* Exercise brief
Output, without any change, the listing below from its opening line up to and including the line with "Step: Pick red".

──────

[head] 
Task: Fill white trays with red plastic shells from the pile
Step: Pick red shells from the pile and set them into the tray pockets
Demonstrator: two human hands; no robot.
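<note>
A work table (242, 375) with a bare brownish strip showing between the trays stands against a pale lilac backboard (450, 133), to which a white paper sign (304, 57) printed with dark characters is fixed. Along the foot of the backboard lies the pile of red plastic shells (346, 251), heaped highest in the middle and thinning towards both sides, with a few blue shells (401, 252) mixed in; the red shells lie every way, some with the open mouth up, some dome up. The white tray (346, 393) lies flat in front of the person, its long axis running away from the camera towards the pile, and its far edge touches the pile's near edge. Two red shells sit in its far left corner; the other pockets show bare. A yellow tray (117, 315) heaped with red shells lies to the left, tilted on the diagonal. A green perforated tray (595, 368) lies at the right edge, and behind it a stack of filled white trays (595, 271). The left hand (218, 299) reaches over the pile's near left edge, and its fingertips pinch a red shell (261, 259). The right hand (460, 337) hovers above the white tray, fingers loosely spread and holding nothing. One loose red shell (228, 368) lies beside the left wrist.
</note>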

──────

* Reply to the exercise
[head] 
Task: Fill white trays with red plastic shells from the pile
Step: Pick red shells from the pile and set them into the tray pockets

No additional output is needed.